Speakers

Dr. Prem Kumar Rajaram

Central European University, Vienna, Austria

Prem Kumar Rajaram is Associate Professor of Sociology and Social Anthropology at Central European University (CEU) and also Head of CEU’s Open Learning Initiative (OLIve) which designs projects to assist the inclusion of people with refugee status into university.  His research interests are on the government of refugees and migrants in Europe, on the intertwinements of racialisation and capitalism, and on colonial histories of subject making.

Abstract: Equality, Solidarity and Common Marginality: thinking connections between migrants and other subaltern groups

Dr. Elisa Pascucci

University of Helsinki, Finland

Elisa Pascucci (PhD, Geography, University of Sussex, UK) is Academy of Finland Postdoctoral Researcher at the Centre of Excellence in Law, Identity and the European Narratives (EuroStorie), Faculty of Humanities, University of Helsinki. Her work, published in the journals Area and International Political Sociology, among others, focuses on two main areas: migrant and refugee political agency and political mobilization, and infrastructures and economies of humanitarianism, refuge and migration. Elisa is also an affiliated researcher at the Peace Research Institute Oslo (PRIO), working in the Humanitarianism, Borders and the Governance of Mobility (HUMBORDERS) project, led by Maria Gabrielsen-Jumbert and funded by the Norwegian Research Council (2017-2020).

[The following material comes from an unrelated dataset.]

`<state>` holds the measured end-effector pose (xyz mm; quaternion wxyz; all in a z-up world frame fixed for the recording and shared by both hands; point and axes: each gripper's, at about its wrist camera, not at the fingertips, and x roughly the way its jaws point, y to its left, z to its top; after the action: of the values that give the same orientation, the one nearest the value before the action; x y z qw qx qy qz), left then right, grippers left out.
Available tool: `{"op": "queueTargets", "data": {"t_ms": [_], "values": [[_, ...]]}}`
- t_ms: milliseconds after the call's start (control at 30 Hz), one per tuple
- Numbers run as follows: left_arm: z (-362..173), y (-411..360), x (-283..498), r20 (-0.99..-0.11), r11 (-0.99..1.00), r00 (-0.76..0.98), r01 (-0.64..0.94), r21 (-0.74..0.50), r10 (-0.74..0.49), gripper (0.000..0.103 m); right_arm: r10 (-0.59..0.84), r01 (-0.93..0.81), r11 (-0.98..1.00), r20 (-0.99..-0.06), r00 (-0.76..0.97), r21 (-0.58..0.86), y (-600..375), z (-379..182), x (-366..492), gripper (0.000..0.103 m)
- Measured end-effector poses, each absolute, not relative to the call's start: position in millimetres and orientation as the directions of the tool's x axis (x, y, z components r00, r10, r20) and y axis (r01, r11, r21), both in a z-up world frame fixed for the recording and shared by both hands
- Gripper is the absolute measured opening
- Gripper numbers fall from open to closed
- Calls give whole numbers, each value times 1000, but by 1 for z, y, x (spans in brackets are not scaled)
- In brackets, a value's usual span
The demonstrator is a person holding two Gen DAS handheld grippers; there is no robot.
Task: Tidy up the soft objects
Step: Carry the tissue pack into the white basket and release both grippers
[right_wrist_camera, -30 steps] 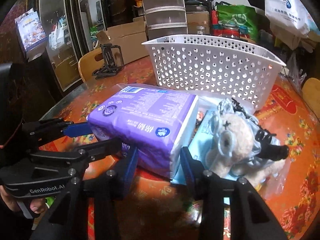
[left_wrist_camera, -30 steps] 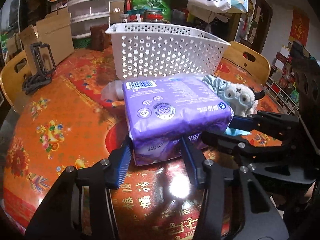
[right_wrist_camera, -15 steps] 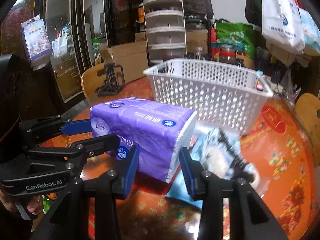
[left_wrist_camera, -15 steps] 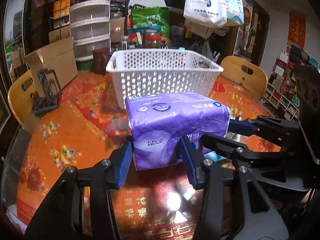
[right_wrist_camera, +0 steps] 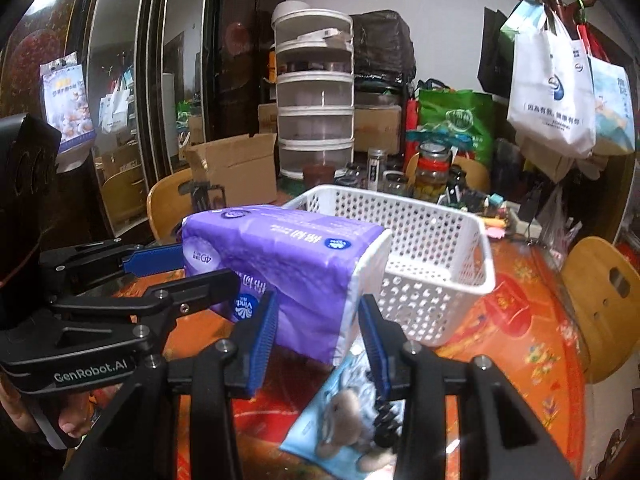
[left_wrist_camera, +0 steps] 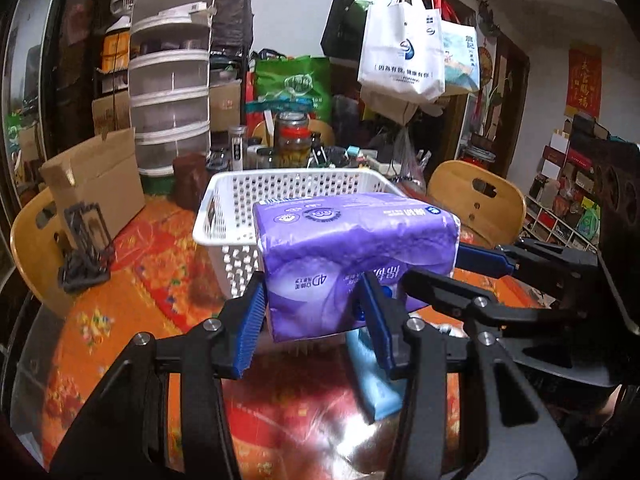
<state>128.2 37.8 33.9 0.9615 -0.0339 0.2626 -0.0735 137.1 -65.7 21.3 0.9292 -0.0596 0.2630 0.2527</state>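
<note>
Left wrist view shows the purple tissue pack (left_wrist_camera: 356, 256) held up off the counter (left_wrist_camera: 120, 320), filling the middle of the frame, with the white perforated basket (left_wrist_camera: 224, 216) right behind it. Both tools are on it at once. The left hand-held gripper (left_wrist_camera: 316, 320) pinches the near end of the pack between its blue pads, and the right hand-held gripper (left_wrist_camera: 472, 268) comes in from the right edge of the frame to clamp the other end. From the right wrist view, the right hand-held gripper (right_wrist_camera: 316, 332) squeezes the white-edged end while the left hand-held gripper (right_wrist_camera: 160, 264) enters from the left.

Below, at the bottom centre of that view, a light blue packet (right_wrist_camera: 320, 420) lies on the counter with a small plush toy (right_wrist_camera: 344, 416) on it.

My worry is the grip itself. The pack is soft and its wrapper looks slick, so if the two hands drift apart or one tilts, the plastic could slide out of the pads and drop short of the basket, maybe onto the plush toy. The near basket rim sits about level with the pack's underside, so I would guess a low carry could catch on it and tip the light basket.
</note>
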Motion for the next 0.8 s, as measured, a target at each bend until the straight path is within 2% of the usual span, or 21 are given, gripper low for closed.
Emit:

Abstract: Saving refugees, profitably: solidarity in an era of humanitarian-business partnerships

Prof. Nira Yuval-Davis

University of East London, UK

Nira Yuval-Davis is Professor Emeritus, Honorary Director of the Research Centre on Migration, Refugees and Belonging (CMRB) at the University of East London. She has been the President of the Research Committee 05 (on Racism, Nationalism, Indigeneity and Ethnic Relations) of the International Sociological Association, founder member of Women Against Fundamentalism and the international research network on Women In Militarized Conflict Zones and has acted as a consultant for various UN and human rights organisations.Nira Yuval-Davis has won the 2018 International Sociological Association Distinguished Award for Excellence in Research and Practice. She has written widely on intersected gendered nationalisms, racisms, fundamentalisms, citizenships, identities, belonging/and everyday bordering as well as on situated intersectionality and dialogical epistemology. Among her books are Woman-Nation-State, 1989, Racialized Boundaries,1992, Unsettling Settler Societies, 1995, Gender and Nation, 1997, The Warning Signs of Fundamentalism, 2004, The Politics of Belonging: Intersectional Contestations, 2011, Women Against Fundamentalism, 2014 and Bordering (Forthcoming). Her works have been translated into more than ten languages.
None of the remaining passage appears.